Today by far the deadliest weapon of mass destruction in Washington’s arsenal lies not with the Pentagon or its traditional killing machines. It’s de facto a silent weapon: the ability of Washington to control the global supply of money, of dollars, through actions of the privately-owned Federal Reserve in coordination with the US Treasury and select Wall Street financial groups. Developed over a period of decades since the decoupling of the dollar from gold by Nixon in August, 1971, today control of the dollar is a financial weapon that few if any rival nations are prepared to withstand, at least not yet.

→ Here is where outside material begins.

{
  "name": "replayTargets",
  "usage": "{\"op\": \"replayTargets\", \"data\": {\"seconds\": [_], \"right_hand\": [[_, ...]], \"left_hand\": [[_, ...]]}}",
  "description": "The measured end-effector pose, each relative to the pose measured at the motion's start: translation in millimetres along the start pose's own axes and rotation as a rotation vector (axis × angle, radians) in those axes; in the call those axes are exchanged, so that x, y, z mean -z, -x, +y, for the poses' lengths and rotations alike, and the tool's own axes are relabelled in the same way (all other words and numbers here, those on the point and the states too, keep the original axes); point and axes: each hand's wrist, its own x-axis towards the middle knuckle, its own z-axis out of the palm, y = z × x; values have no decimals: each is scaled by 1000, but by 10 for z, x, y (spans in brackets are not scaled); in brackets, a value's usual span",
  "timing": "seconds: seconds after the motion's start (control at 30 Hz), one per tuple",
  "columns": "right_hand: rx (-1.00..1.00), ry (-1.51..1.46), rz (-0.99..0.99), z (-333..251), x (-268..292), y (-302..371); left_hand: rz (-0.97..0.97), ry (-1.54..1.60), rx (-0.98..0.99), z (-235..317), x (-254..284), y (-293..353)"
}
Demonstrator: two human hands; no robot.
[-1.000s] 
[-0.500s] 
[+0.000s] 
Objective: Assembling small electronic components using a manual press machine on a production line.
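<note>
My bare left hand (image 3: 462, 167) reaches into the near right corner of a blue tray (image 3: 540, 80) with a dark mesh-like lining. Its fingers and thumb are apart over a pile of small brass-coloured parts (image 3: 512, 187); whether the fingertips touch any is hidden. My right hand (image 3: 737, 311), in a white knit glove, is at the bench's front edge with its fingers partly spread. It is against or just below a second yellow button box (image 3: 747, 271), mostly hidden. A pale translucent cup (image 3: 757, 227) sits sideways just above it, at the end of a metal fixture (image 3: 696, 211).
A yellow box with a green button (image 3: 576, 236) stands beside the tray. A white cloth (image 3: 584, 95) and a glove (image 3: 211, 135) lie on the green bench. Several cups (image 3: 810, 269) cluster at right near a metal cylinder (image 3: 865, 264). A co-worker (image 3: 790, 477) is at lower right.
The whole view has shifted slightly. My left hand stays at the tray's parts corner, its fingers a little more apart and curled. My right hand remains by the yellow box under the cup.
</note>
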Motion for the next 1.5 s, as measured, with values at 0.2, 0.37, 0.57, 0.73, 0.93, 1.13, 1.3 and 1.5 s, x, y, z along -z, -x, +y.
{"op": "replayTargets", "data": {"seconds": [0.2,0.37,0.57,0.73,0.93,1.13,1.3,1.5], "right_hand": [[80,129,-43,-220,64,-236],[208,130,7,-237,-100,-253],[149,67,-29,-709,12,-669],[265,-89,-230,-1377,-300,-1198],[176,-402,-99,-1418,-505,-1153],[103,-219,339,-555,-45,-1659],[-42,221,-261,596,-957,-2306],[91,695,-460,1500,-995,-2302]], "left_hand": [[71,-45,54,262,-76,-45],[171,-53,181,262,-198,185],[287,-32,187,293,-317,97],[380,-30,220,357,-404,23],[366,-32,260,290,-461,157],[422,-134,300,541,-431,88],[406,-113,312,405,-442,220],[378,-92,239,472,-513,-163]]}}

Ten years ago, in September, 2008, US Treasury Secretary, former Wall Street banker Henry Paulson, deliberately pulled the plug on the global dollar system by allowing the mid-sized Wall Street investment bank, Lehman Bros go under. At that point, with aid of the infinite money-creating resources of the Fed known as Quantitative Easing, the half-dozen top banks of Wall Street, including Paulson’s own Goldman Sachs, were rescued from a debacle their exotic securitized finance created. The Fed also acted to give unprecedented hundreds of billions of US dollar credit lines to EU central banks to avert a dollar shortage that would clearly have brought the entire global financial architecture crashing down. At the time six Eurozone banks had dollar liabilities in excess of 100% of their country GDP.
A World Full of Dollars
Since that time a decade ago, the supply of cheap dollars to the global financial system has risen to unprecedented levels. The Institute for International Finance in Washington estimates the debt of households, governments, corporations and the financial sector in the 30 largest emerging markets rose to 211% of gross domestic product at the start of this year. It was 143% at the end of 2008.

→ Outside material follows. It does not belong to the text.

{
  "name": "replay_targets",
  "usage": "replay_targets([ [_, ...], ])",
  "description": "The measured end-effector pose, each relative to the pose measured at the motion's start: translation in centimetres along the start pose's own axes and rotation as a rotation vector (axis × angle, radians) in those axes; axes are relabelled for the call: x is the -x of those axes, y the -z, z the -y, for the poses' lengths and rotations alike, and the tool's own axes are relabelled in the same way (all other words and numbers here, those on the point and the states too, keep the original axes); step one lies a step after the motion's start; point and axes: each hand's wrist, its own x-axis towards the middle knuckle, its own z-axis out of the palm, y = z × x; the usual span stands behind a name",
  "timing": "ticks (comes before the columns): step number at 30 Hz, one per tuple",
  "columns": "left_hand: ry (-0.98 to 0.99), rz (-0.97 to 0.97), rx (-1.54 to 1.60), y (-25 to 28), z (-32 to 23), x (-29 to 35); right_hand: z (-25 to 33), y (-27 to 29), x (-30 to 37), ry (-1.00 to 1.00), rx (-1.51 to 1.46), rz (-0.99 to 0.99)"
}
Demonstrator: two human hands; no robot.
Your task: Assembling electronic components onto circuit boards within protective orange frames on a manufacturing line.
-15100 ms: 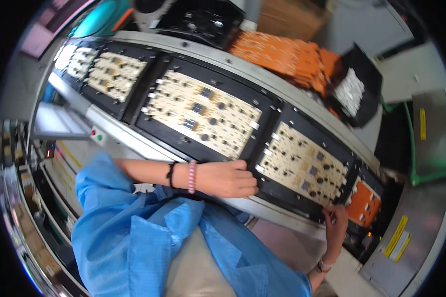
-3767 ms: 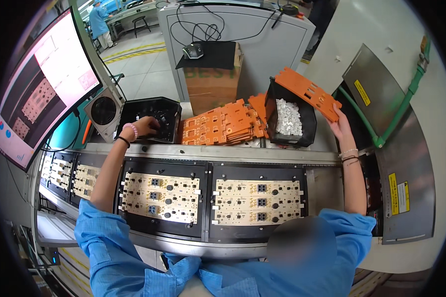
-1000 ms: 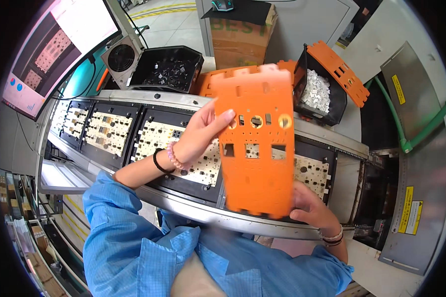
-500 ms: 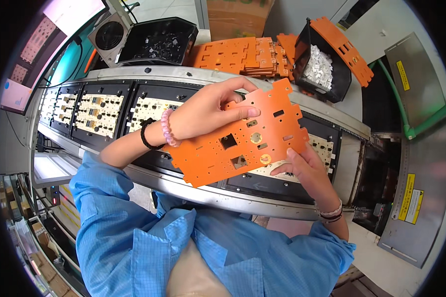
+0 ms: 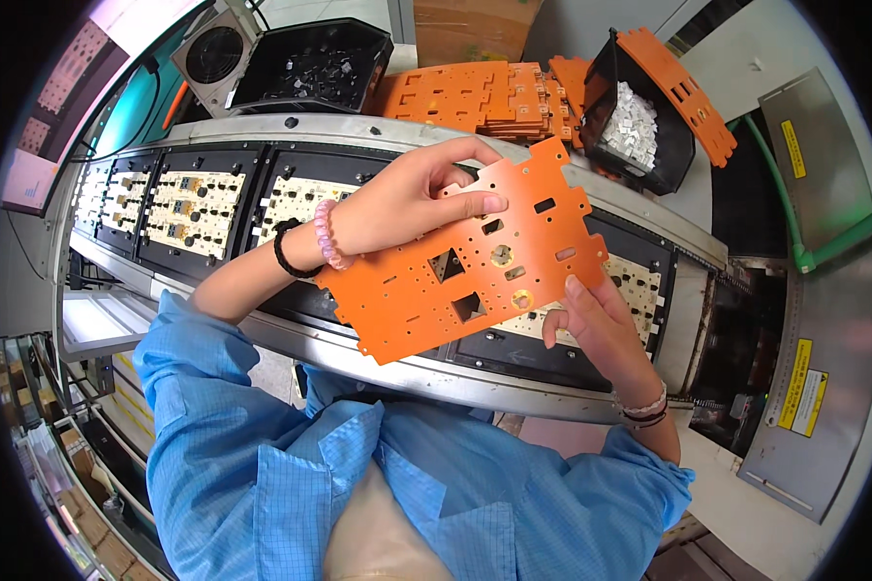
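Note:
Between my hands, tilted above the conveyor, is a flat orange panel (image 5: 407, 300) with notched edges, square cutouts and small holes. My left hand (image 5: 417, 208) grips its far edge, thumb on the upper face and fingers partly hidden behind. At the near right edge, my right hand (image 5: 603, 324) pinches the panel with the thumb on top; one fingertip curls out below. Underneath lies a cream circuit board (image 5: 638, 290) with dark parts, set in a black carrier (image 5: 543, 363) and partly covered by the panel and my right hand.
More populated boards (image 5: 192, 213) sit in black carriers along the line to the left. Beyond the rail stand a black bin (image 5: 310, 63) of small dark parts, stacked orange panels (image 5: 446, 97), and a black bin (image 5: 673, 160) of white pieces. A green pipe (image 5: 843, 232) is at right.
The orange panel has shifted and tilted slightly, still held by both hands. My right hand's lower fingers have curled in. The background sits slightly differently in view.

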Motion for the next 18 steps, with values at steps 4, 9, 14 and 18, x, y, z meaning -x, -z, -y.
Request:
replay_targets([
  [4,0.031,-0.061,0.023,1.6,-0.1,1.6,2.0,1.2,0.6,0.099,0.247,-0.047],
  [9,0.109,-0.162,0.0,5.4,0.6,4.7,1.7,17.8,5.3,0.296,0.68,-0.766],
  [14,0.09,-0.191,-0.035,9.0,2.6,8.0,-4.5,23.2,7.9,-0.006,0.271,-0.846],
  [18,0.146,-0.228,-0.041,10.6,3.0,10.1,-4.1,16.5,5.2,-0.054,-0.12,-0.611],
])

Further data from the Washington IIF indicate the scale of a debt trap that is only in early stages of detonating across the less-advanced economies from Latin America to Turkey to Asia. Excluding China, emerging market total debt, in all currencies including domestic, has nearly doubled from 15 trillion dollars in 2007 to 27 trillion dollars at end of 2017. China debt in the same time went from 6 trillion dollars to 36 trillion dollars according to IIF.